We use deidentified, publicly available cross-sectional data for 134 882 children and adolescents aged 0 to 18 years in India from the fourth round of India’s District Level Household and Facilities Survey (DLHS-4).27 The District Level Household and Facilities Survey is a national health survey conducted in 23 Indian states that is sampled to be representative at district and state levels. This survey was conducted by the International Institute of Population Studies from August 2012 to February 2014.27 The University of California, Irvine, institutional review board deemed this study exempt owing to the use of publicly available, deidentified data. We followed the Strengthening the Reporting of Observational Studies in Epidemiology (STROBE) reporting guideline for this study.28
We obtained the date of birth and date of survey (both in date/month/year format) from DLHS-4 and calculated age in months per child aged 0 to 18 years within surveyed households.27 We retrieved data on height (in centimeters) per child and formulated HAZ scores of children and adolescents aged 0 to 18 years as our outcome per World Health Organization growth standards using the z-anthro STATA routine.29 A detailed description of DLHS-4 child anthropometric measurement protocols appears in eAppendix 1 in the Supplement.

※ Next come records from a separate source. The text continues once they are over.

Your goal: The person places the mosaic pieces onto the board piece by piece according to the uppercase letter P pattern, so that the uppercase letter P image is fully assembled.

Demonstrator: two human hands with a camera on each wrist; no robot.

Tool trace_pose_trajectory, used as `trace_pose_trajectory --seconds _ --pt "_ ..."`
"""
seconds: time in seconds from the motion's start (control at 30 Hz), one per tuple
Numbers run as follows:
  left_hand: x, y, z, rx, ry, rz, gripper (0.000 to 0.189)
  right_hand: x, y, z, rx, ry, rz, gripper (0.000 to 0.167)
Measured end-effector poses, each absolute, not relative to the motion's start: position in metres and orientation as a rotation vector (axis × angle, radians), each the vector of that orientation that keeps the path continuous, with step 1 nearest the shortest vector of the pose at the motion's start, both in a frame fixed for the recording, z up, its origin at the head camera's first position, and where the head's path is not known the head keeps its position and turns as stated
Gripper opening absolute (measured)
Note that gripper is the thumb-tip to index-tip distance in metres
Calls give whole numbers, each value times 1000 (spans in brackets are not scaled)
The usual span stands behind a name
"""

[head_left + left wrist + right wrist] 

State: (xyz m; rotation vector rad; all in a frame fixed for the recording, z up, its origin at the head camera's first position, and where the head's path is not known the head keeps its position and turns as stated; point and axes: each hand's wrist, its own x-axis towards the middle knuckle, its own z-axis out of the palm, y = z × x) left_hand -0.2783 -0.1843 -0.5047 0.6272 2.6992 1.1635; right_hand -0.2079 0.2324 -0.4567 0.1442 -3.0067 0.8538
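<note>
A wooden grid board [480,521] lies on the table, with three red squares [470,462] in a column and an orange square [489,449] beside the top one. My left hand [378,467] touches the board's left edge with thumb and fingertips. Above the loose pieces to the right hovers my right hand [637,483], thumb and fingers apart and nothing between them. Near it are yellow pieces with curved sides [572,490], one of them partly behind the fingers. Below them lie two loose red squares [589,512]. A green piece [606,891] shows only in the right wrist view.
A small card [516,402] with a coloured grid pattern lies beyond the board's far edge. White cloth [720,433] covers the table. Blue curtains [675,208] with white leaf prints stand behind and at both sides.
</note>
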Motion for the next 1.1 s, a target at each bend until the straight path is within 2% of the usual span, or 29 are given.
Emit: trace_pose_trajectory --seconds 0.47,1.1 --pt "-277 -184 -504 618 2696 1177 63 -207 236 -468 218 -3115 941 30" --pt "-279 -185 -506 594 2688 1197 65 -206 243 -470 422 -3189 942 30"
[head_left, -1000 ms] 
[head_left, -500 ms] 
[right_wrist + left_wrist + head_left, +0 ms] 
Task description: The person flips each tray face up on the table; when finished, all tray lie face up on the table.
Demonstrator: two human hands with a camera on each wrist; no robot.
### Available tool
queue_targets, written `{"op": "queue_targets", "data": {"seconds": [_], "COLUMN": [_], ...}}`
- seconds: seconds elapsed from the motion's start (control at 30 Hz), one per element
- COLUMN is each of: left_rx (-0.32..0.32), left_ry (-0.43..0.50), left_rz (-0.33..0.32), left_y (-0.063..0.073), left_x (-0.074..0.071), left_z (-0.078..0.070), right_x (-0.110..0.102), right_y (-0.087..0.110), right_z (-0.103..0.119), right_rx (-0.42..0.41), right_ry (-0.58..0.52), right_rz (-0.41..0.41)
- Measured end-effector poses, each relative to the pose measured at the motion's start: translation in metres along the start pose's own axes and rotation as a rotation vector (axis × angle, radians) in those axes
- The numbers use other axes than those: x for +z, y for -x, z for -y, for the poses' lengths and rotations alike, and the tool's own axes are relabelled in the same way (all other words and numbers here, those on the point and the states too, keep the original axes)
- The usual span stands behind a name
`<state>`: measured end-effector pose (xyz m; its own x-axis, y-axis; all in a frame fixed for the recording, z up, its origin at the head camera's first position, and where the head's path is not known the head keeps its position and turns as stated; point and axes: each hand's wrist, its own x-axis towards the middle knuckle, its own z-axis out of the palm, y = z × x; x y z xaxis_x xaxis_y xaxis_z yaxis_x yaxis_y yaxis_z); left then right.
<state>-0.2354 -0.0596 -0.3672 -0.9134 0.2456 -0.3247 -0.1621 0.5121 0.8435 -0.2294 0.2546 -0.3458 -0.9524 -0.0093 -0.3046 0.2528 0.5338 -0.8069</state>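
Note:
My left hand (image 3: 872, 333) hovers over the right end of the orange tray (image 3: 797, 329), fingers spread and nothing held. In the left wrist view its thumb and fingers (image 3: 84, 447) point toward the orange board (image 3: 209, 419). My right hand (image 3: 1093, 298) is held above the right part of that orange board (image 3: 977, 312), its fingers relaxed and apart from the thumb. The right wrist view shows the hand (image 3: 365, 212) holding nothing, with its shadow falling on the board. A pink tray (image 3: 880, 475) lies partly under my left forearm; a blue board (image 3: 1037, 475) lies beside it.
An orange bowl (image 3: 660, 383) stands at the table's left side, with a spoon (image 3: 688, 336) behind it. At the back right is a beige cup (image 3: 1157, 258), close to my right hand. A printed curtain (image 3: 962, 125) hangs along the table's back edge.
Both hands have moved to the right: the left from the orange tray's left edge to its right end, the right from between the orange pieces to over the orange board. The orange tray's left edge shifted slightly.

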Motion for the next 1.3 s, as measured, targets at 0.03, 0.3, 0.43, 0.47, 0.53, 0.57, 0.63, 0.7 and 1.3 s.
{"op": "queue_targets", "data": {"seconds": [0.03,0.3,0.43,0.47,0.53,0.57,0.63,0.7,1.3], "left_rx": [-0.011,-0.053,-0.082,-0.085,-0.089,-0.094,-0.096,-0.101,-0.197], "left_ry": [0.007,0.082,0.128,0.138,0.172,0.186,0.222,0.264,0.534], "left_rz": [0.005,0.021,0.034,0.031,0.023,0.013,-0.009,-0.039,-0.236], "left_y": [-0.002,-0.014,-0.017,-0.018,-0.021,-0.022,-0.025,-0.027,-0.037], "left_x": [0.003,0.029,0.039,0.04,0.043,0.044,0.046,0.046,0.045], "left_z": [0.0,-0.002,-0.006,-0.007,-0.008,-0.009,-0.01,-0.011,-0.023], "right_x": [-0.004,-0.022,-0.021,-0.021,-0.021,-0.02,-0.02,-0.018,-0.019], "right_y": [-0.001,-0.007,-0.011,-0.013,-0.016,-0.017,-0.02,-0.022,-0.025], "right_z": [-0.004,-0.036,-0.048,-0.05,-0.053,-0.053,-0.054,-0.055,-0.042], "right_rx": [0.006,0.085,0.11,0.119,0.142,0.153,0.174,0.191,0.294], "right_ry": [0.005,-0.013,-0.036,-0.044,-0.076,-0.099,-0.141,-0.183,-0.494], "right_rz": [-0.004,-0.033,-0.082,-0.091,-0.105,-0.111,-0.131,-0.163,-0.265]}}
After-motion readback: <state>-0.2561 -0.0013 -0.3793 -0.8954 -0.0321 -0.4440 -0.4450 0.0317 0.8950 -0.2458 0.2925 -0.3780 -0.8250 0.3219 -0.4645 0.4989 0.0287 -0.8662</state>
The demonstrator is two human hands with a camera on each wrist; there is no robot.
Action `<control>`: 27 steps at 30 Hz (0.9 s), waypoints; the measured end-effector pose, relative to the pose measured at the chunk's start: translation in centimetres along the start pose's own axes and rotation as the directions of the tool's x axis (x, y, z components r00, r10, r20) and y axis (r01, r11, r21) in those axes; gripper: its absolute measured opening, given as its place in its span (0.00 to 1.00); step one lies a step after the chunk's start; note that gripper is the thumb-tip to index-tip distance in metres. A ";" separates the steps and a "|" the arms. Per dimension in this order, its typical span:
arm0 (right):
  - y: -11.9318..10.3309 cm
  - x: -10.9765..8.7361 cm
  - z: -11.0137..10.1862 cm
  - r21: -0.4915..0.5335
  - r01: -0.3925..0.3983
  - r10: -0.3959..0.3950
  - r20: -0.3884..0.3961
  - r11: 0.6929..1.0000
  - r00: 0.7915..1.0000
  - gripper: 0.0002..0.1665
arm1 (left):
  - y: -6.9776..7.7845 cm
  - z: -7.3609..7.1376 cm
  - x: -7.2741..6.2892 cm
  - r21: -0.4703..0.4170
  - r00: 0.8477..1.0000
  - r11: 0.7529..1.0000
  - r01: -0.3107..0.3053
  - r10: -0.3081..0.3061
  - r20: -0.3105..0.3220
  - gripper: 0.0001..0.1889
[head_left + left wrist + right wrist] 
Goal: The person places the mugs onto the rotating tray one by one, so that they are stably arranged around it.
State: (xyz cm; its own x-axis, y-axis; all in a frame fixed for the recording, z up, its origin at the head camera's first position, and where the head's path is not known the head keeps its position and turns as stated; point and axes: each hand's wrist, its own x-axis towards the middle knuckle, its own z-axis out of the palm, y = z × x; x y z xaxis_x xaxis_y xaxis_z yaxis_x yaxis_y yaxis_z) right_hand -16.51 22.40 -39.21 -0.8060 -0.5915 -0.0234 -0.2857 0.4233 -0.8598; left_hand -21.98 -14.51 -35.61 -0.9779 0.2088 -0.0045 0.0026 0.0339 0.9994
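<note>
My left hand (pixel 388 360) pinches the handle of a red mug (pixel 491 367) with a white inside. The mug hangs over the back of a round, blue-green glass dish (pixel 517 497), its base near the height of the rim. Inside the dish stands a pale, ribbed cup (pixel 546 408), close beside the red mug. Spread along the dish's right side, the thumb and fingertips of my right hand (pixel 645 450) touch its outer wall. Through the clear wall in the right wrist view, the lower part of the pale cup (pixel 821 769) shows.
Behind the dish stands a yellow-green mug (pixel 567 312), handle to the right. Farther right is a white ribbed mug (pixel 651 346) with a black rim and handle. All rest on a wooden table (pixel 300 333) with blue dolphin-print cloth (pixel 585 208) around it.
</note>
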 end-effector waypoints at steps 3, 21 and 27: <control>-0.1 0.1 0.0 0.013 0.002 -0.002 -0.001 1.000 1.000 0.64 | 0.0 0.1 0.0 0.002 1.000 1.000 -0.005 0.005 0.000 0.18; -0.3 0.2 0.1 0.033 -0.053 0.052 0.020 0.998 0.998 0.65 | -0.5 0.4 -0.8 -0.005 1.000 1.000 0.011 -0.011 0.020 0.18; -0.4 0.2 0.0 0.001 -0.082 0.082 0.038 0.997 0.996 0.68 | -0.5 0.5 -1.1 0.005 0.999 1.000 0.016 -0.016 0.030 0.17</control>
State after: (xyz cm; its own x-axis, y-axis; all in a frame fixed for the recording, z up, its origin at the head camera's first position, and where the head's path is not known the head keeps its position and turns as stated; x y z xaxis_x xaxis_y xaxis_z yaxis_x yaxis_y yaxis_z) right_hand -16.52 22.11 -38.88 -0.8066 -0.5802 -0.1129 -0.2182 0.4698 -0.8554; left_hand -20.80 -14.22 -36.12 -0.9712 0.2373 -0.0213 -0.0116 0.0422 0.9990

Our exposure variables, ie, open defecation and access to boiled or filtered drinking water, gauge poor sanitation. We derived village-level (and equivalent urban sampling clusters in cities) open defecation from the proportion of households reporting no access to a toilet facility in a village.15,30 This specification aligns with prior research that used open defecation as an ecological exposure.14,15,30,31 We defined access to boiled or filtered drinking water as a binary variable with households using boiling and/or water filtration systems (electric, ceramic, and composite material filters) coded as 1 and all others (indicating use of unclean drinking water) coded as 0. We used this specification (of clean drinking water) as opposed to the commonly used specification of improved sources of drinking water because the latter does not adequately reflect measures to remove microbial contamination.32,33 We also retrieved other covariates of interest, including parental height and education, household SES, place of residence (rural or urban, based on Census of India classifications34), and hemoglobin levels.35-38 We formulated the household SES variable using principal component analysis of household assets, including toilet facility, cooking fuel type, water source, dwelling type, access to electricity, and durable assets.39 We did not include diarrhea as a covariate because it falls on the causal pathway linking poor sanitation to stunting. Moreover, its record collection in DLHS-4 depends on occurrence within 2 weeks before the survey, indicating acute rather than chronic disease burden.27
We excluded observations with missing information or outlier data on age in months, HAZ score, parental height, and hemoglobin levels (eAppendix 1 in the Supplement). Our final analytic sample comprised 134 882 children and adolescents across 14 216 villages within 285 districts and 23 states and union territories in India.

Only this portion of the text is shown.